Entre Viriato y Goodall

Muchos de los que consideraba sus amigos le habían dado la espalda. Qué lejos quedaban aquellos tiempos en los que cuando llegaba a casa, de madrugada, mientras remoloneaba un poco antes de acostarse, hacía el mismo chiste: “Si  fueses un jorobado, te dolería la chepa de tantas palmaditas que te han dado hoy”.
Desde hacía años era un ave nocturna. A plena luz del día era incapaz de cerrar un negocio. En cambio, cuando caía el sol todo se volvía distinto. Al mismo ritmo al que pasaban las horas, iba creciendo su estado de euforia. El primer paso para doblegar la voluntad de la otra parte llegaba con la cena, aunque fuese compartiendo una simple tortilla de patatas. Un poco de vino daba otro impulso a sus intenciones; después, el licor servía para alargar la sobremesa. Ya era cuestión de esperar únicamente al primer bostezo; en cuanto el sueño se apoderaba de su oponente, sabía que había alcanzado su objetivo.

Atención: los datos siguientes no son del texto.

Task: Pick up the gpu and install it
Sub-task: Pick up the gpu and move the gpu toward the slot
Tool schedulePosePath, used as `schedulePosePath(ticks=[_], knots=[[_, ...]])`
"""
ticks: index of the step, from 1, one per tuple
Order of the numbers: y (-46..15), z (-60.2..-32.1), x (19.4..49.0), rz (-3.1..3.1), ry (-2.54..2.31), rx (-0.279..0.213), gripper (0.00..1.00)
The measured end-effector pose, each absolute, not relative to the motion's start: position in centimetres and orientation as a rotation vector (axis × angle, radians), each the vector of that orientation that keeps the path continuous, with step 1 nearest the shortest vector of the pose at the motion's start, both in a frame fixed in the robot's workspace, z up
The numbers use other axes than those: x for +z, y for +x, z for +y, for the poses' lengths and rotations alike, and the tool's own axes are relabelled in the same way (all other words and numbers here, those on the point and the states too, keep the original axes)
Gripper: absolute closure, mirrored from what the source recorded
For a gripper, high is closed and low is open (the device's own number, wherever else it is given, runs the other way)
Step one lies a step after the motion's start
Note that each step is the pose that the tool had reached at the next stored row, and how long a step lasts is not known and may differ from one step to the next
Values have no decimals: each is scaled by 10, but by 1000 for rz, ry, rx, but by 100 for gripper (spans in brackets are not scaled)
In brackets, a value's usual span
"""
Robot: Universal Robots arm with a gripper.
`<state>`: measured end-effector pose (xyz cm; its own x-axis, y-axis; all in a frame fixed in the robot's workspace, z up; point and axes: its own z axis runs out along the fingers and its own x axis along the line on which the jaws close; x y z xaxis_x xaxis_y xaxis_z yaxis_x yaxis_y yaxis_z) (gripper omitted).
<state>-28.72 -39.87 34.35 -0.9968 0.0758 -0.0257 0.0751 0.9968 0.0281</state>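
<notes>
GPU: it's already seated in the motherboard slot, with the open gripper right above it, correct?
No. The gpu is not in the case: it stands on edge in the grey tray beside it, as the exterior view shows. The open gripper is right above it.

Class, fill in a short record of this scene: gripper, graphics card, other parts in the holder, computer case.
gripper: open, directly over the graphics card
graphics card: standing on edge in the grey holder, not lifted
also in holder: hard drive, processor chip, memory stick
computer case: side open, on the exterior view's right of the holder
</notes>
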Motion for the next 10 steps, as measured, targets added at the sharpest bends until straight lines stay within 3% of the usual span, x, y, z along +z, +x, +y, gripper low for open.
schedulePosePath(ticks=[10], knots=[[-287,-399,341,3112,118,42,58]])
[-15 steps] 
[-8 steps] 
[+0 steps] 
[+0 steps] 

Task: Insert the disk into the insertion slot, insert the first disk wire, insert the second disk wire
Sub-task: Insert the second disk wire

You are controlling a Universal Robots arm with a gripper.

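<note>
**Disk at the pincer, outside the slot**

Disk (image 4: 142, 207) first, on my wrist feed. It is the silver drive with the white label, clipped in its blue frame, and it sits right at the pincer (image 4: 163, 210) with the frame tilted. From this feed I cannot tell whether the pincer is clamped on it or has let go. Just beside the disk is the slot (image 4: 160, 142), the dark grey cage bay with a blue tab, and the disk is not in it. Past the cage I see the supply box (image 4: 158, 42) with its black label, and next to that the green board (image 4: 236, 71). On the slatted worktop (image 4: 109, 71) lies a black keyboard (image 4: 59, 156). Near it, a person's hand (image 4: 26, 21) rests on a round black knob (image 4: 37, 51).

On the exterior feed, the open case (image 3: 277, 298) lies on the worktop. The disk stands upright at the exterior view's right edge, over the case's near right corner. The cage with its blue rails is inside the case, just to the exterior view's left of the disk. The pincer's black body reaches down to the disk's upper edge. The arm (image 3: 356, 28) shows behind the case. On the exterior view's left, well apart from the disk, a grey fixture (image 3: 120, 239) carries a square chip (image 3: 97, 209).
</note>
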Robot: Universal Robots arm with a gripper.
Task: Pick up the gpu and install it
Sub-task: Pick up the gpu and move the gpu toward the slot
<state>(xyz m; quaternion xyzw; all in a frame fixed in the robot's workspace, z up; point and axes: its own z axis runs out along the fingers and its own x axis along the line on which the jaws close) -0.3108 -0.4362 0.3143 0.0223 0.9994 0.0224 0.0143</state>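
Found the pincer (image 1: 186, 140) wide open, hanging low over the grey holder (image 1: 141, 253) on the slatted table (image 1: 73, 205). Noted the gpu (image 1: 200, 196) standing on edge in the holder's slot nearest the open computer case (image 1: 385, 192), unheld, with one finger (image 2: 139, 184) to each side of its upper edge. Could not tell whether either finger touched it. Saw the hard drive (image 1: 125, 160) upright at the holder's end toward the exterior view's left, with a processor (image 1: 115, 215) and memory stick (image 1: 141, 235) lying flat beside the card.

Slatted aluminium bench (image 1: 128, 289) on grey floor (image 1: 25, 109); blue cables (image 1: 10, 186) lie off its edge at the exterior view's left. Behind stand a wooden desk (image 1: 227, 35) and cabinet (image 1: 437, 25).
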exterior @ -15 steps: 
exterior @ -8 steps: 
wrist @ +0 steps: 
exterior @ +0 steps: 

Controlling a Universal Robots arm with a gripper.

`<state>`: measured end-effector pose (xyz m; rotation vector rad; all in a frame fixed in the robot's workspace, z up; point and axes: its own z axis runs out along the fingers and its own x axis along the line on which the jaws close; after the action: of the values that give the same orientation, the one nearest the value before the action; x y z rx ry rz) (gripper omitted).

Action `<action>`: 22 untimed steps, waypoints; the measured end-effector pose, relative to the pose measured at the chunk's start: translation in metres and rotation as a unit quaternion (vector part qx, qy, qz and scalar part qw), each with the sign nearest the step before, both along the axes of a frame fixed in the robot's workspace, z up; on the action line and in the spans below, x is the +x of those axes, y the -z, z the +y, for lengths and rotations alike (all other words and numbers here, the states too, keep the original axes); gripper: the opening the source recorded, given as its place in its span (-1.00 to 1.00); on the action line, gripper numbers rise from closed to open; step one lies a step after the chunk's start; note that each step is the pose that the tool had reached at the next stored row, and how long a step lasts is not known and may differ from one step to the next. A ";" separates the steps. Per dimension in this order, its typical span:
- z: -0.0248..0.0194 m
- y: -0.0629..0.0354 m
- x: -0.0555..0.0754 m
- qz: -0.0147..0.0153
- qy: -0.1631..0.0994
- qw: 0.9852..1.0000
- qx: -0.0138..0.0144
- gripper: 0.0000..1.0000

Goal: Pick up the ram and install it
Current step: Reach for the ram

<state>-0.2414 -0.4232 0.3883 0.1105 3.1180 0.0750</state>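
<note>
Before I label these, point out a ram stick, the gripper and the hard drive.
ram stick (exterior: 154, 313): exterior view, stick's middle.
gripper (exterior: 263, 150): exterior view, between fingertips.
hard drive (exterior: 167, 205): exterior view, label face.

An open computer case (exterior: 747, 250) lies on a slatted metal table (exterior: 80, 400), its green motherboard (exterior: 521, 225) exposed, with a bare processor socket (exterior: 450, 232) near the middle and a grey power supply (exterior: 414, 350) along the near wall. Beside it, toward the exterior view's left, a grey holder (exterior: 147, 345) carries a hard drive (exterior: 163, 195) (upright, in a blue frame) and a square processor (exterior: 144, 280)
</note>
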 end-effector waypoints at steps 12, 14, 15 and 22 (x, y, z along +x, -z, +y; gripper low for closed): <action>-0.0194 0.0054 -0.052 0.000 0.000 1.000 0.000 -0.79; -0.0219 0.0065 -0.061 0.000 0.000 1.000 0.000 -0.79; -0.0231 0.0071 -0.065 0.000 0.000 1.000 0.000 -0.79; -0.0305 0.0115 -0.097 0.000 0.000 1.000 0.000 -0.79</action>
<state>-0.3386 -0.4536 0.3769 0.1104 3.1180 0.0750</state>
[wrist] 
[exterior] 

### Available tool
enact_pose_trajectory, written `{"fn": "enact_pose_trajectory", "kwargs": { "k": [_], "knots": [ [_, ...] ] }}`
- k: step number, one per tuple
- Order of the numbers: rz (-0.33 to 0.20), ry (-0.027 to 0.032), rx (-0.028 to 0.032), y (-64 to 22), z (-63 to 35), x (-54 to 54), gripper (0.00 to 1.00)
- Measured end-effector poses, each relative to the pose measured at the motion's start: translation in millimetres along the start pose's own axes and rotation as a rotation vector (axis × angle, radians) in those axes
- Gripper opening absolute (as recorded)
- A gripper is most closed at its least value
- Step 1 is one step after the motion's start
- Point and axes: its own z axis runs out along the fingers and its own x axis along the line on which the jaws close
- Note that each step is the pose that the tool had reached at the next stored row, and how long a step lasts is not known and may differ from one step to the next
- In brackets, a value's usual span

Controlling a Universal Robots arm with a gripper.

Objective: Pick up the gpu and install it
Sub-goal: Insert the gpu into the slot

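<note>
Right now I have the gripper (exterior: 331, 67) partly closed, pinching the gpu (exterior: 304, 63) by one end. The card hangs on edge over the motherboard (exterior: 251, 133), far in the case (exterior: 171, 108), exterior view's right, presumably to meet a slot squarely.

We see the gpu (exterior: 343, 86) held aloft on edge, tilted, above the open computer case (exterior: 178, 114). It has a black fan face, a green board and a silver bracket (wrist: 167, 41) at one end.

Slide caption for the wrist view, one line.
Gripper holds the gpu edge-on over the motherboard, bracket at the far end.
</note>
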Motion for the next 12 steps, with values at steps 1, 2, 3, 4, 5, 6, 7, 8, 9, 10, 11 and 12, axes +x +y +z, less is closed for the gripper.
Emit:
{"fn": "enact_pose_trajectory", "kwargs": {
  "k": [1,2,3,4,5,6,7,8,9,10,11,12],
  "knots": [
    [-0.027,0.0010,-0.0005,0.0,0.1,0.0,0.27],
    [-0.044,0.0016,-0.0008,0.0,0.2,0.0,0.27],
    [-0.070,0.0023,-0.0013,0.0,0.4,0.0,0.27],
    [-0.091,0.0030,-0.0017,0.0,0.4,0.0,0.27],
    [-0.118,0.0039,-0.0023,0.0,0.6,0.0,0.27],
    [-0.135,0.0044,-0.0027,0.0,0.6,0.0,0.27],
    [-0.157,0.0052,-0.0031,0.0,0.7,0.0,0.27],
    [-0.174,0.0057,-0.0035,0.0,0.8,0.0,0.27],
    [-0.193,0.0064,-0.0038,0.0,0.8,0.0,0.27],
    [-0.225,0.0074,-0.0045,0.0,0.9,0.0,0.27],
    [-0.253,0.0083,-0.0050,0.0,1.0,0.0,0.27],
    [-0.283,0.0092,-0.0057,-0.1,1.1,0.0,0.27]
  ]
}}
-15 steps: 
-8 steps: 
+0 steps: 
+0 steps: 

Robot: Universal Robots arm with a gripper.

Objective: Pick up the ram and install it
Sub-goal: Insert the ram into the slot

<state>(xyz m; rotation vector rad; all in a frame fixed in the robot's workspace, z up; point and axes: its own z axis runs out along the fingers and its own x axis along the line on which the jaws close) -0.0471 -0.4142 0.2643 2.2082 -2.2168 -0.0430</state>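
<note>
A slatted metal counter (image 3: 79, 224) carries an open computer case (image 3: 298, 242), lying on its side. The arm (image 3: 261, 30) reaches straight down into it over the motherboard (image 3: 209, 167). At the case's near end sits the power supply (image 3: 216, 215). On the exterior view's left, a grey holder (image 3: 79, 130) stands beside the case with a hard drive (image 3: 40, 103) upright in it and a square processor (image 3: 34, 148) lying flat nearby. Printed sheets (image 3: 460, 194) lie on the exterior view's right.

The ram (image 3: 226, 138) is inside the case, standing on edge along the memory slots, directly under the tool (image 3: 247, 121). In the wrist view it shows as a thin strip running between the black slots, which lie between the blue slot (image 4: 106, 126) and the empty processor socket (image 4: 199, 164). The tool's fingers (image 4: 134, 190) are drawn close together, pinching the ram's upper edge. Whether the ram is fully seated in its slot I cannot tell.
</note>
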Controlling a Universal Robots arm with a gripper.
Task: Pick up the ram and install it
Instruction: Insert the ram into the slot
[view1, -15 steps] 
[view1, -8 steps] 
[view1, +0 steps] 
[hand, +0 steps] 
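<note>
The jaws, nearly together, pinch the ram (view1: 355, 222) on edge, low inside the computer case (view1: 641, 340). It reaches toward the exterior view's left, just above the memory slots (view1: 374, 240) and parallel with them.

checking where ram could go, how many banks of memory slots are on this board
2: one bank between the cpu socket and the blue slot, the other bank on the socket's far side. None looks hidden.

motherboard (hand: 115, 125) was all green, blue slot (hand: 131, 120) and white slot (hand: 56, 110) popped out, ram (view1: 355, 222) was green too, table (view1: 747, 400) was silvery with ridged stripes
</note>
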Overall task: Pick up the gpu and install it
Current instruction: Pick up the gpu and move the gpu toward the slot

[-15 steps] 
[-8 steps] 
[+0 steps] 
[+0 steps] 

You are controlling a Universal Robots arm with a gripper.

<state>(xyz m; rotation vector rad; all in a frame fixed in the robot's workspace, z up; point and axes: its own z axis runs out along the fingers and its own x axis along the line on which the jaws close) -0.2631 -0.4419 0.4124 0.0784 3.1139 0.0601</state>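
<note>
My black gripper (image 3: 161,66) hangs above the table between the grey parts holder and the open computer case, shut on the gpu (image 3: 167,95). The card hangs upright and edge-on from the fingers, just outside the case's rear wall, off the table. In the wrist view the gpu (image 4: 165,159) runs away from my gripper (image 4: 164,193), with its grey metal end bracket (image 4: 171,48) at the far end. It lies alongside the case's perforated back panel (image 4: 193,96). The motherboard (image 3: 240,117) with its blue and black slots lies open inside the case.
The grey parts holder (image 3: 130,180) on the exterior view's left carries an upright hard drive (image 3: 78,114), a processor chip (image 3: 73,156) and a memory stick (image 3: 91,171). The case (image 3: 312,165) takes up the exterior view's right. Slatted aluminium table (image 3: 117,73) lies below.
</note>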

Añoraba aquella época. Se ponía melancólico evocándola y lo peor era que los recuerdos volvían a él cada vez con más frecuencia. Era muy rara la noche en la que no lo asaltaban durante el rato de remoloneo previo a meterse en la cama. Entornaba los ojos, se dejaba llevar por la nostalgia y aguardaba a quedar sumido en una placentera modorra.
Una intensa claridad lo sobresaltó. Una mujer había surgido de la pared. Vestía una túnica que dejaba al descubierto un hombro y se cubría los ojos una venda. Quizá tuviese problemas de vista. Su mano derecha sujetaba una espada y la izquierda una balanza. La alegoría de la República, pensó. Pero no podía ser; España seguía siendo un Reino.
Él mismo había estado con el rey; habían visto juntos un par de partidos de fútbol, compartiendo palco. Incluso había llegado a visitarlo en el palacio de La Zarzuela. Don Juan Carlos y él sentían una preocupación similar por sus hijos, cada uno por los suyos, lógicamente. De hecho, ambos los habían colocando en trabajos a su medida. Si no existía el puesto de trabajo, se creaba.
La mujer de la venda en los ojos le leyó el pensamiento. No soy la República, soy la Justicia. He venido para hacer balance. No soy doctora, pero cada vez que me encomiendan una misión como esta hago la misma pregunta: ¿Cómo se encuentra?
No estoy bien. Podría decirle que me siento como Viriato cuando lo vendieron sus capitanes, pero sería ir muy atrás. Prefiero pensar que estoy como Jane Goodall, la científica que recibió el Príncipe de Asturias por consagrar su vida al estudio de los chimpancés. Me siento como si fuese ella y me hubiese traicionado mi primate favorito.
La Justicia no quiso oír más. Ya le he dicho a qué he venido. En un platillo pondremos la gestión deportiva, en el otro la económica y pienso que usted y yo sabemos hacia qué lado se inclinará el fiel de la balanza.